直球すぎです、成瀬くん
「柚ちゃんは?何センチ?」
「え、私ですか……?私は…確か、156センチとかそれくらいだった気がします…」
自信はないけれど、確かそれくらいだったはず……という数字を何とか思い出して答えた。
「へえ〜可愛い、俺と30センチ違うんだね」
「あっ、かっ…、そうですね…!」
〝可愛い〟
突然先輩から放たれたその単語に全く免疫のない私は、思わず動揺してしまう。
「……柚ちゃん、何か変わったね」
「……え……?」
またもや先輩が唐突にそんなことを言うので思わず顔を見ると、なぜか少し寂しそうな、けれどほっとしたような表情を浮かべていた。
「…そ、そうですか……?」
「うん、変わったよ。
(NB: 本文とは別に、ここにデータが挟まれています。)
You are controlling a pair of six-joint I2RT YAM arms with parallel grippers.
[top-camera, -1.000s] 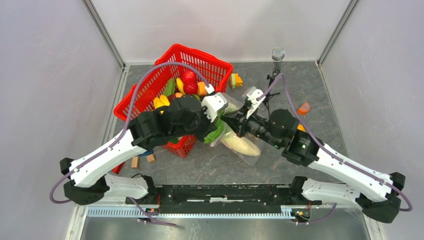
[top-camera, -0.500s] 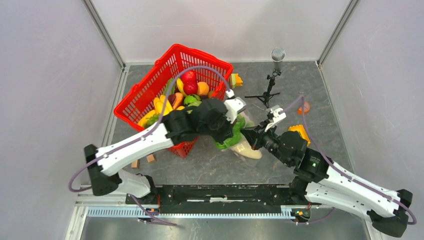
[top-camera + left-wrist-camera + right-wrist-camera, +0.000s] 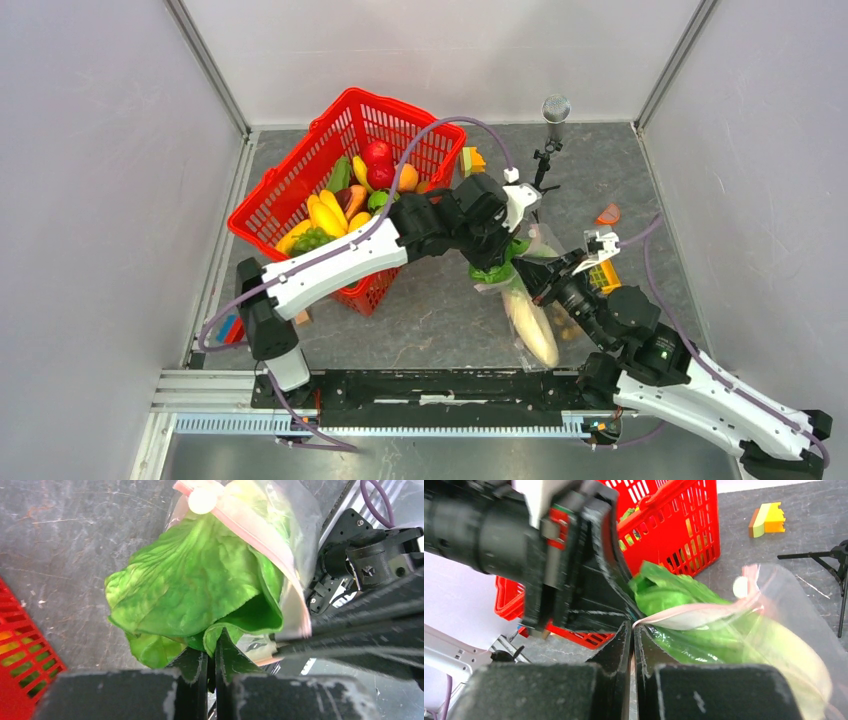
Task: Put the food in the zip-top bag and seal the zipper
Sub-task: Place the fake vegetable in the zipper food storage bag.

初めて会った時は…まああの時は特殊ケースだったから仕方なかったけど、それを抜きにしても何ていうか……怖がっていたというか、縮こまってたというか…」
当時の私のイメージを思い出すように、先輩はゆっくりと言葉を並べた。
「でも今の柚ちゃんは、前よりずっと明るくなった気がするよ、何だか雰囲気も変わったし。それに柚ちゃんの方から話題を振ってくれたりとか、なかったじゃん。ほら、さっき初めて俺に質問してくれた」
「あ…」
…言われてみれば、確かにそうだった。
今までの私は、人に嫌われることを怖がって、合わせることばかり考えてた。
けれどこの前、初めてあの3人に自分の行きたいところが言えたし、今先輩にも、ごく自然な会話の流れで自分から話題を出せていた。
私がこうして少しずつ変われてきているのは、間違いなく……
「そう見えているなら、嬉しいです…!」
ほんの少し、認めてもらえたような気がして、私の世界が少し明るくなったような気がした。